The chief executives at Penn Entertainment, Las Vegas Sands, Wynn, and Caesars corporations all found themselves on the annual list of Top 100 Most Overpaid CEOs published by As You Sow, a non-profit watchdog group chartered in 1992 to promote corporate responsibility.
Penn Entertainment CEO Jay A. Snowden was the highest-ranking gaming exec on the organization’s list at No. 3. Snowden received $65.9M in compensation last year when the median annual salary for his company’s employees was $33,930. In other words, for every dollar earned by an average worker in 2022, Snowden received $1,942.
Snowden’s ranking placed him below only Warner Bros. Discovery, Inc. CEO David M. Zaslav (2,972:1) and Estee Lauder Companies Inc. CEO Fabrizio Freda (1,965:1) on As You Sow’s list.
According to investment research group HIP Investor — which compared CEO pay at S&P 500 companies to company financial performance to compile As You Sow’s list — Snowden should have been paid about $16M.
Penn, formerly Penn National Gaming, is the Pennsylvania-based operator of the M Resort in Las Vegas, in addition to 42 other properties in 20 states, online sports betting in 14 jurisdictions, and online casino games in five under the brands Hollywood Casino. L’Auberge, Barstool Sportsbook, and theScore Bet.
Hitting the Vegas Jackpot
Las Vegas was also represented by the three other gaming CEOs to make As You Sow’s list. Las Vegas Sands Corp.
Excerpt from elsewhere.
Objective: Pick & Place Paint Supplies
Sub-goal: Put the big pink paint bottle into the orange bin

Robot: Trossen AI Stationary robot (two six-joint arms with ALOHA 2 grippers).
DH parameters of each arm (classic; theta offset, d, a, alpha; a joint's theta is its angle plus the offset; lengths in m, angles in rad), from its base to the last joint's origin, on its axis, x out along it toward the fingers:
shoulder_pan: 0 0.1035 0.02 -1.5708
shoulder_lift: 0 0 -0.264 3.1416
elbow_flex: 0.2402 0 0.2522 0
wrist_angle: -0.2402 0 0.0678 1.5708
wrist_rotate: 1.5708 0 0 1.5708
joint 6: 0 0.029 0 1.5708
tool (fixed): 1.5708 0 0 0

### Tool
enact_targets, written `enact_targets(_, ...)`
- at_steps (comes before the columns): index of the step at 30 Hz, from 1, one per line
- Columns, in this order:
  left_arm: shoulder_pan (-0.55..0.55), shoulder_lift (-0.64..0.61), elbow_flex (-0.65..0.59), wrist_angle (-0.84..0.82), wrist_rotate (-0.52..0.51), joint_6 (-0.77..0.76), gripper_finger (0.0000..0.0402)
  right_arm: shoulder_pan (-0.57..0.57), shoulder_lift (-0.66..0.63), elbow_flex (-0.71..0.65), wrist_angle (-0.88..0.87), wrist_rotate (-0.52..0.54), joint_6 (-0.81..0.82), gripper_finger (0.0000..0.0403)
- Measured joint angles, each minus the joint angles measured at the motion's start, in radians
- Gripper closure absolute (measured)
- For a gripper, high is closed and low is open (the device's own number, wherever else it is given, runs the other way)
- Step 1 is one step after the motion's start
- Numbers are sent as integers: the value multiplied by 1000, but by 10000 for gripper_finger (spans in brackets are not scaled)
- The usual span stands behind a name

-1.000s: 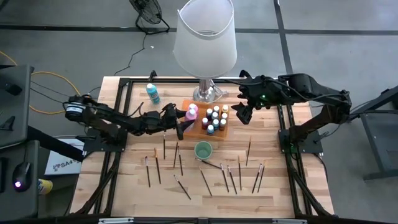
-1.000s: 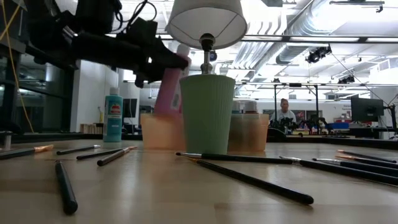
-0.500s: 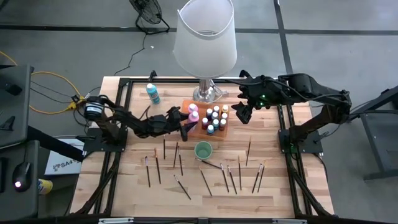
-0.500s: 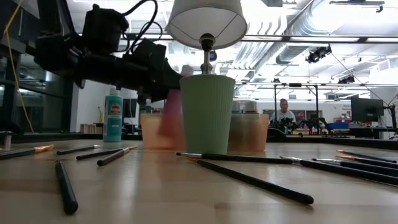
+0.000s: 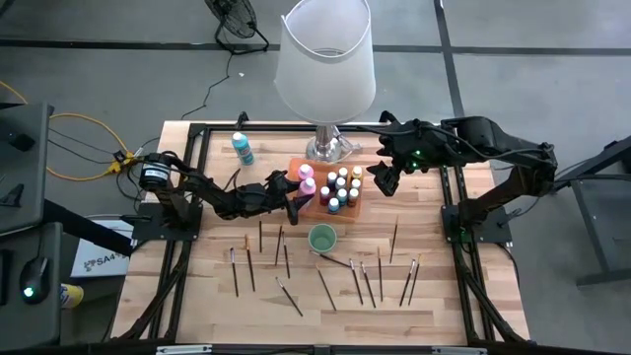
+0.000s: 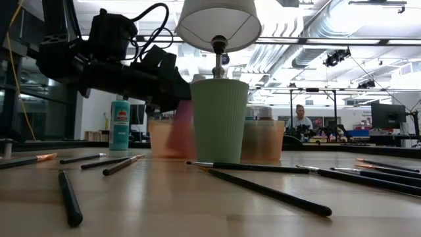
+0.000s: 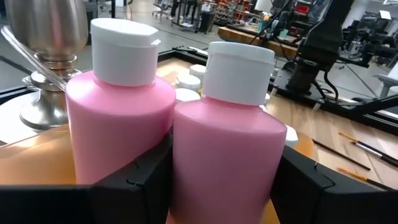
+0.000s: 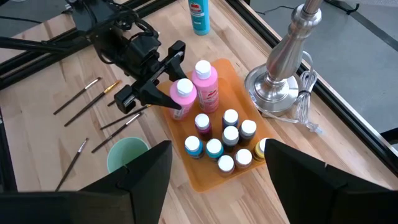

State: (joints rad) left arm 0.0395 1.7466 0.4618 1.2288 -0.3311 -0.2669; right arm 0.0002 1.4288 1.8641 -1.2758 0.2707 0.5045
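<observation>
Holding paint bottles (image 8: 221, 143): orange tray (image 8: 186, 177)

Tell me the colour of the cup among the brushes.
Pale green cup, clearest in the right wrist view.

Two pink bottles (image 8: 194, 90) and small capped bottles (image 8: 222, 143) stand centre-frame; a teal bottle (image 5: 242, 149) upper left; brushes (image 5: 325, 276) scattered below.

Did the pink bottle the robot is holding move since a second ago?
Yes. The left gripper has carried the pink bottle toward the orange tray, beside the other pink bottle. In the low view it has sunk behind the green cup.
</observation>
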Motion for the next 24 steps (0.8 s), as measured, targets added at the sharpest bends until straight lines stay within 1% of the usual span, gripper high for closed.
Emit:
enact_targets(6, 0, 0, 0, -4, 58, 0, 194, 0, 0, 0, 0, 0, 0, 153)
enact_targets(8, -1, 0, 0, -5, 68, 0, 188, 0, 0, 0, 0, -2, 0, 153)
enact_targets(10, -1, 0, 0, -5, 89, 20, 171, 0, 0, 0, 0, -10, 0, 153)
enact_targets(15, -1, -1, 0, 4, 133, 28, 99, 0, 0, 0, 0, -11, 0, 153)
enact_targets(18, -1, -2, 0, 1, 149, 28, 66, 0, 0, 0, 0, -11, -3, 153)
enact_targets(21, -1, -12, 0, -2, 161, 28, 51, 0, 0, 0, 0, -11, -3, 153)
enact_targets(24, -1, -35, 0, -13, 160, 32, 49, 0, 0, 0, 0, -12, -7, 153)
CEO Robert Goldstein ranked as the eighth most overpaid American corporate CEO with $31.2M in compensation, Caesars Entertainment CEO Thomas R. Reeg ranked 54th with $22.6M, and Wynn Resorts CEO Matt Maddox ranked 91st with $12.9M.
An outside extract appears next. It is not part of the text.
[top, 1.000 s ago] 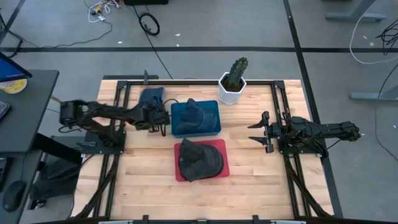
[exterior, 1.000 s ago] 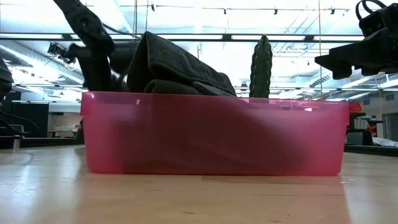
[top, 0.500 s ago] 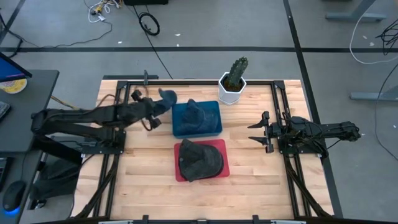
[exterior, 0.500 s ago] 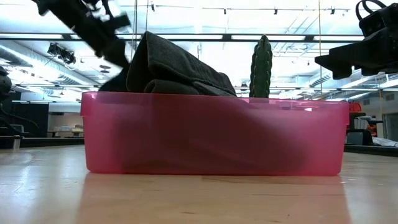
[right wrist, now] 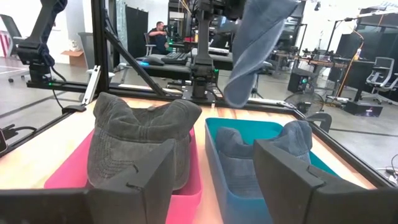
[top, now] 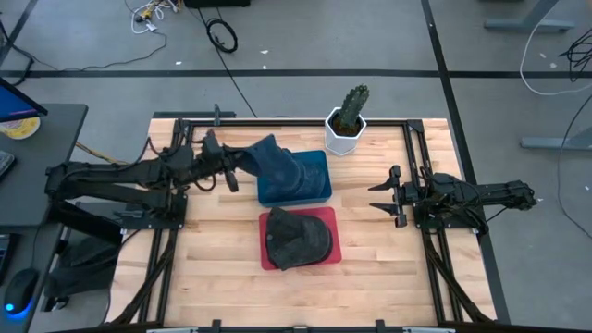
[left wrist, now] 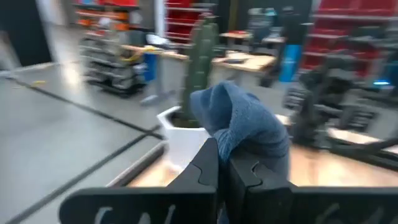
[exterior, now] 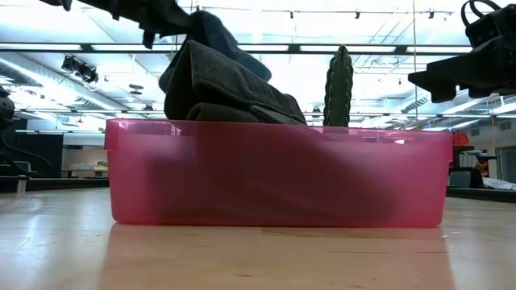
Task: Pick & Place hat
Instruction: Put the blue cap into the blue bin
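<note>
Above teal bin (top: 314, 190), limp blue hat (top: 270, 157) dangles.

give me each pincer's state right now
Left pincer: shut on the blue hat, held above the blue bin.
Right pincer: open, holding nothing, waiting on the table's right side.

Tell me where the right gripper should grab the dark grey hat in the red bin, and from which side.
Judging by its pose, grip the dark grey hat at its raised crown fold, coming straight down from above. It stands higher than the red bin walls, which block a sideways approach. The right gripper waits beside it with open jaws; the left gripper holds the blue hat.
</note>
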Controlling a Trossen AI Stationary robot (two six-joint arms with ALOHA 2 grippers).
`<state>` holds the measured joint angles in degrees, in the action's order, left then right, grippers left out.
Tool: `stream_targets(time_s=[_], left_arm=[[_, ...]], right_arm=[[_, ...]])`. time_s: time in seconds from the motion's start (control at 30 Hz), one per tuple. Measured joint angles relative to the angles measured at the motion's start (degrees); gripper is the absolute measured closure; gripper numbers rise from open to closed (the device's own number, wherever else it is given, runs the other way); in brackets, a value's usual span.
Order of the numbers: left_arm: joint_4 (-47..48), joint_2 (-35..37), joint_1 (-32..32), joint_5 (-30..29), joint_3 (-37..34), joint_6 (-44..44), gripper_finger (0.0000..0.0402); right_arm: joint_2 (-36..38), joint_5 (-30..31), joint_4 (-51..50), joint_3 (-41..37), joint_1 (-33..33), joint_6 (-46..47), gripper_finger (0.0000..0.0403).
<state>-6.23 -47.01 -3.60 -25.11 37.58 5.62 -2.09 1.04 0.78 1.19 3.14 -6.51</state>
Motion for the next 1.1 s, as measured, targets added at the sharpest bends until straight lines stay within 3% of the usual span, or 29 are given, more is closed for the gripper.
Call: stream_targets(time_s=[0.17,0.43,0.73,0.8,1.1], left_arm=[[-10.0,-5.0,0.0,5.3,-0.1,2.7,0.0399],[-20.1,-16.0,0.0,6.9,-0.1,7.9,0.0399],[-45.6,-30.1,1.1,7.3,0.0,18.3,0.0395],[-46.2,-32.2,1.3,6.5,0.0,19.9,0.0395],[-32.7,-36.9,2.6,0.1,0.0,20.2,0.0392]], right_arm=[[0.0,0.0,0.0,0.0,0.0,0.0,0.0185],[0.0,0.0,0.0,0.0,0.0,0.0,0.0185],[0.0,0.0,0.0,0.0,0.0,0.0,0.0185],[0.0,0.0,0.0,0.0,0.0,0.0,0.0185],[0.0,0.0,0.0,0.0,0.0,0.0,0.0185]])
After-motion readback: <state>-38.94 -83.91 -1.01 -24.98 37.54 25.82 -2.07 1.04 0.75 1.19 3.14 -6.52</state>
According to HIP Investor, Goldstein should have received $13.8M in compensation and Reeg should have received $15.5M. (No estimate of the pay Maddox deserved was included in As You Sow’s report.)
Las Vegas Sands is still headquartered in Las Vegas although it sold its Strip properties – including the Venetian and Palazzo resorts and the Sands Expo and Convention Center – to Vici Properties following the death of Goldstein’s predecessor, Sheldon Adelson, in 2021. That deal, for $6.25B, was finalized in February 2022.
In addition to the ratio of CEO pay to median worker pay, the CEOs were ranked based on their companies’ returns for shareholders and how many institutional shareholders voted against their pay packages.
Only three of the list’s corporations scored higher than Las Vegas Sands in that last category, with 97% of its institutional shares voting against Goldstein’s compensation. (According to As You Sow, institutional investors are a truer reflection of shareholder opinions, since CEOs often control enough shares or votes to significantly skew the results.)
The 100 CEOs on the list were paid $3.8B collectively, and underperformed for their company shareholders, the group said. Eighty two percent of S&P 500 CEOs were paid bonuses at or above 100% of target, something that As You Sow argued should indicate to shareholders and the public that the performance expectations set for CEOs are too low.